My opinion: I am compelled to put some weight on these points, which makes me think that creating AGI would be more technically difficult than I previously thought. However, I think Mitchell is wrongly assuming that it would have to resemble the human mind. Based on the embodied cognition hypothesis, I can conclude, at most, that it's probably harder for humans to create a mind without an underlying body, but I can't conclude that it's impossible. (Similarly, classic AGI risk arguments are probably also assuming too much about the nature of an AGI mind.) Also, even if intelligence is necessarily integrated with other cognitive functions like emotions (which I doubt), these don't necessarily decrease the safety risks that AGI systems would pose, and may even increase them.


5 comments, sorted by Highlighting new comments since Today at 11:50 AM
New Comment

I was pleasantly surprised by this paper (given how much dross has been written on this topic). My thoughts on the four fallacies Mitchell identifies:

Fallacy 1: Narrow intelligence is on a continuum with general intelligence

This is hard to evaluate, since Mitchell only discusses it very briefly. I do think that people underestimate the gap between solving tasks with near-infinite data (like Starcraft) vs low-data tasks. But saying that GPT-3 isn't a step towards general intelligence also seems misguided, given the importance of few-shot learning.

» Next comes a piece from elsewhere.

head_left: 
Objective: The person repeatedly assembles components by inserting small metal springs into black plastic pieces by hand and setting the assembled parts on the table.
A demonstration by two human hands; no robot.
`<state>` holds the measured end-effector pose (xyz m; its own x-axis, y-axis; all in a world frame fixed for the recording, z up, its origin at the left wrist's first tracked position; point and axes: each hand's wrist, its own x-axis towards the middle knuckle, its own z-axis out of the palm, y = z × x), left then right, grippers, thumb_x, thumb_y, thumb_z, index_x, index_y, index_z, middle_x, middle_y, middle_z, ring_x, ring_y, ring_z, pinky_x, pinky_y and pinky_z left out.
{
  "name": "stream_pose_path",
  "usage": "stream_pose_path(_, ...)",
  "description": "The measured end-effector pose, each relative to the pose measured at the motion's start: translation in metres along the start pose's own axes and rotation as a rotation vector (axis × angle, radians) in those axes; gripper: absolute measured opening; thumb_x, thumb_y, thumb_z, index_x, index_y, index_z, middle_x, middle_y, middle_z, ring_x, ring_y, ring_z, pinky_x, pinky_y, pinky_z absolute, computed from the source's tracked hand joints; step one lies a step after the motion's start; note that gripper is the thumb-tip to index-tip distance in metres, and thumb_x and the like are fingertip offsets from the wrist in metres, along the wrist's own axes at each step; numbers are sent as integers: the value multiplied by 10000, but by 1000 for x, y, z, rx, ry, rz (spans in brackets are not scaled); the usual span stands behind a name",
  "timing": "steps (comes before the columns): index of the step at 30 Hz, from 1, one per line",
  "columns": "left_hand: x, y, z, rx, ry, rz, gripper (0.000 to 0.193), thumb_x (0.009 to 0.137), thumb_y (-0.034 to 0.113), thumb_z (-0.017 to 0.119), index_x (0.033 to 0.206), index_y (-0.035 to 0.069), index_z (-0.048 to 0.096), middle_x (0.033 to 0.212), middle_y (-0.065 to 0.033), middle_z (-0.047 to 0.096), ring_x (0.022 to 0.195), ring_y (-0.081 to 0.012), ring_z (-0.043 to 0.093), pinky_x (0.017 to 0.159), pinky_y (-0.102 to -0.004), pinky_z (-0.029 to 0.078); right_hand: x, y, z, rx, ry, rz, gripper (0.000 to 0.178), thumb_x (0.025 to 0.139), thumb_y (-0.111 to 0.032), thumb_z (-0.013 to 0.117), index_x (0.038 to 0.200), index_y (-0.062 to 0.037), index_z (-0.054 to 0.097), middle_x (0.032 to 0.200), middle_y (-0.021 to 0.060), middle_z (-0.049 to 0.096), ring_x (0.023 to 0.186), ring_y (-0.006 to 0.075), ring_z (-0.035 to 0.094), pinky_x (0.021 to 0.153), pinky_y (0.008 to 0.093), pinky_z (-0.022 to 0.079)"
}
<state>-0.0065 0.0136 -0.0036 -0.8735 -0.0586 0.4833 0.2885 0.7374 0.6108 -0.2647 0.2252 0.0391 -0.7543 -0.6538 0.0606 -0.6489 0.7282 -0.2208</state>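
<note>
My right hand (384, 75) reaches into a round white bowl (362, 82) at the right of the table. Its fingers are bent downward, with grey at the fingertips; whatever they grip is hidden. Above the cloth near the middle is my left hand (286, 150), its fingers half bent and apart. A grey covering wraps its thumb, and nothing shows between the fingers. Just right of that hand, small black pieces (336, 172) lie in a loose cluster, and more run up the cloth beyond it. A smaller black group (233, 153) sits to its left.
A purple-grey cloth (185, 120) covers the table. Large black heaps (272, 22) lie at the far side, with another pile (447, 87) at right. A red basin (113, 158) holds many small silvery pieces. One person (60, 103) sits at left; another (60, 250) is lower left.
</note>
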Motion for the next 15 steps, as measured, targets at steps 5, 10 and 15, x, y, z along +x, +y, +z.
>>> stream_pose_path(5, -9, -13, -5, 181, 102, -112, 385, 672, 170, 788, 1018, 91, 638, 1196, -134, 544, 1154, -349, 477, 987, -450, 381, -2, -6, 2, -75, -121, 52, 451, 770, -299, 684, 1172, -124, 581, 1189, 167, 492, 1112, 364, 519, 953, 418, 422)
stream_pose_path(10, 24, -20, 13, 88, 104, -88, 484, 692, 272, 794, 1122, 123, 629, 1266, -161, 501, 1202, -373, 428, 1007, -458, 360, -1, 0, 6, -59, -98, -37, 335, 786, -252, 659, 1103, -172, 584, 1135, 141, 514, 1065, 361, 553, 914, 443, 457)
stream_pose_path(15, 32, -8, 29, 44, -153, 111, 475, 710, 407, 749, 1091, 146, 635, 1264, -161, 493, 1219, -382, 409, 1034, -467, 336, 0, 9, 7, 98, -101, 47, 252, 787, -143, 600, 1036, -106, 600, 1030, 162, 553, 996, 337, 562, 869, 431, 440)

Fallacy 2: Easy things are easy and hard things are hard

I agree that Moravec's paradox is important and underrated. But this also cuts the other way: if chess and Go were easy, then we should be open to the possibility that maths and physics are too.

Fallacy 3: The lure of wishful mnemonics

This is true and important. My favourite example is artificial planning. Tree search algorithms are radically different from human planning, which operates over abstractions. Yet this is hard to see because we use the same word for both.

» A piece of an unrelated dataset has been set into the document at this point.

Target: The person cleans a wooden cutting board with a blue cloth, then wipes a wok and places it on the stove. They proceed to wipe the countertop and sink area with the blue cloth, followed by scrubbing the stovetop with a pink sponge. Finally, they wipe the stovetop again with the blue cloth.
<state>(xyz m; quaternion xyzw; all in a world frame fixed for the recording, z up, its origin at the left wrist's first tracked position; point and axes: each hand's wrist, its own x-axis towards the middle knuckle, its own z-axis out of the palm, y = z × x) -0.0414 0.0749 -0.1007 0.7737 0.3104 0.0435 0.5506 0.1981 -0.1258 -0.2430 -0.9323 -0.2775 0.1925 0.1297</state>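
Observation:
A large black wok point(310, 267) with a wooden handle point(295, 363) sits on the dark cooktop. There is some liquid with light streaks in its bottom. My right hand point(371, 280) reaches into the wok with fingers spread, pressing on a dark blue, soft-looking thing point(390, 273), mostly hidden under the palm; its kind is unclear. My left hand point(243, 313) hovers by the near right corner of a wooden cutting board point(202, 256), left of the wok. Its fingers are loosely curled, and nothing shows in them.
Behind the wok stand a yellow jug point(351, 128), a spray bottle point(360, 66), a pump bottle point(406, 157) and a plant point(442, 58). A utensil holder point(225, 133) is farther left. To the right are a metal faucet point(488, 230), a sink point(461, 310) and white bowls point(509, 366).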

Fallacy 4: Intelligence is all in the brain

This is the one I disagree with most, because "embodied cognition" is a very slippery concept. What does it mean? "The representation of conceptual knowledge is ... multimodal" - okay, but CLIP is multimodal.

"Thoughts are inextricably associated with perception, action, and emotion." Okay, but RL agents have perceptions and actions. And even if the body plays a crucial role in human emotions, it's a big leap to claim that disembodied agents therefore can't develop emotions.

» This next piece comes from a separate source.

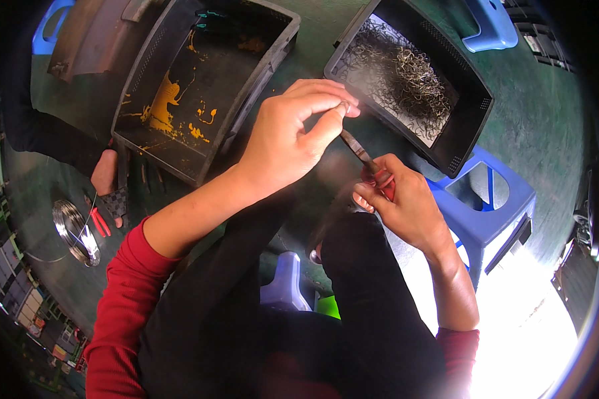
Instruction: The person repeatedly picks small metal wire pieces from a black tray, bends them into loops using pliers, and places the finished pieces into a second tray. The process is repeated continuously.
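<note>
My right hand (409,206) is closed round the red handles of a pair of pliers (358,147), whose metal jaws point up and left. Close to the jaw tips, my left hand (283,136) pinches thumb against fingers. Whatever lies in that pinch is too small or hidden to make out. Both hands are held in the air above my knees. Just beyond them, at the upper right, a black crate (469,156) holds a heap of small bent wire pieces (422,80) on a pale sheet.
Another black crate (246,100), stained yellow inside, stands at the upper left. A blue stool (506,189) is at my right, with another blue stool (489,26) farther off. At left lie a wire coil (76,233) and red-handled pliers (100,223), near another person's sandalled foot (104,174).
</note>
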`<state>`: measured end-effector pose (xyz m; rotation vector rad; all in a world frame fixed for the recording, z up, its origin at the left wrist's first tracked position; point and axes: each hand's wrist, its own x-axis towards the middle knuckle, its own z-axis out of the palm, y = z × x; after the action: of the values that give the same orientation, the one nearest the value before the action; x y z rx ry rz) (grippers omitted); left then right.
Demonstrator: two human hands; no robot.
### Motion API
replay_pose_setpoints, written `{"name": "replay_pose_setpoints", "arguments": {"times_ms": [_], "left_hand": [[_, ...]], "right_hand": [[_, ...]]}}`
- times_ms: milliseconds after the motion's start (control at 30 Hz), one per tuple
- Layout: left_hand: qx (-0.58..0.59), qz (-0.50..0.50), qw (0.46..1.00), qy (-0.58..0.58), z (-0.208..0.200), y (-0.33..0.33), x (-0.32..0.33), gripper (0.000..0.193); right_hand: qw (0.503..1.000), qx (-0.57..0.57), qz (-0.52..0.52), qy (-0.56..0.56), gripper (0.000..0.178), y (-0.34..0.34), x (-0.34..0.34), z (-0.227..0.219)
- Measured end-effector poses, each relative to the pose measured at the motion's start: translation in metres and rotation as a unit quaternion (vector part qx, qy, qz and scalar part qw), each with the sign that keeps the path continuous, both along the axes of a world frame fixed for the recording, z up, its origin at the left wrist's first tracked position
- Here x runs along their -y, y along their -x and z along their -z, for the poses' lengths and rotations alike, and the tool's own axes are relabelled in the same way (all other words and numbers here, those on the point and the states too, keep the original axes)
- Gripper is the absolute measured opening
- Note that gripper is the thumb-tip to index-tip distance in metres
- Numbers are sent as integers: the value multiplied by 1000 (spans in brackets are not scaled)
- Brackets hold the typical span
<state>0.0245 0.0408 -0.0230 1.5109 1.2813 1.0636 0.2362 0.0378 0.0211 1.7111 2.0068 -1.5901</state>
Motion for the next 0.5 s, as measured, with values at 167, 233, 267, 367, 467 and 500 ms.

Under this fallacy, Mitchell also discusses AI safety arguments by Bostrom and Russell. I agree that early characterisations of AIs as "purely rational" were misguided. Mitchell argues that AIs will likely also have emotions, cultural biases, a strong sense of selfhood and autonomy, and a commonsense understanding of the world. This seems plausible! But note that none of these directly solves the problem of misaligned goals. Sociopaths have all these traits, but we wouldn't want them to have superhuman intelligence.

This does raise the question: can early arguments for AI risk be reformulated to rely less on this "purely rational" characterisation? I think so - in fact, that's what I tried to do in this report.

I wish "relative skeptics" about deep learning capability timelines such as Melanie Mitchell and Gary Marcus would move beyond qualitative arguments and try to build models and make quantified predictions about how quickly they expect things to proceed, a la Cotra (2020) or Davidson (2021) or even Kurzweil. As things stand today, I can't even tell whether Mitchell or Marcus have more or less optimistic timelines than the people who have made quantified predictions, including e.g. authors from top ML conferences.

She does talk about century plus timelines here and there.

Stuart Russell debated Melanie Mitchell in February 2021 in an episode of The Munk Debates, a debate series on major policy issues.

The question was “Be it resolved, the quest for true AI is one of the great existential risks of our time.” Stuart Russell argued for and Melanie Mitchell argued against.

You can listen to the debate here or on any podcast service.

I would love to read more about 'Fallacy 1: Narrow intelligence is on a continuum with general intelligence'. It sounds plausible to an outsider like myself, and not just in the 'minds have some sorcerous essence which silicone will never reach' sense.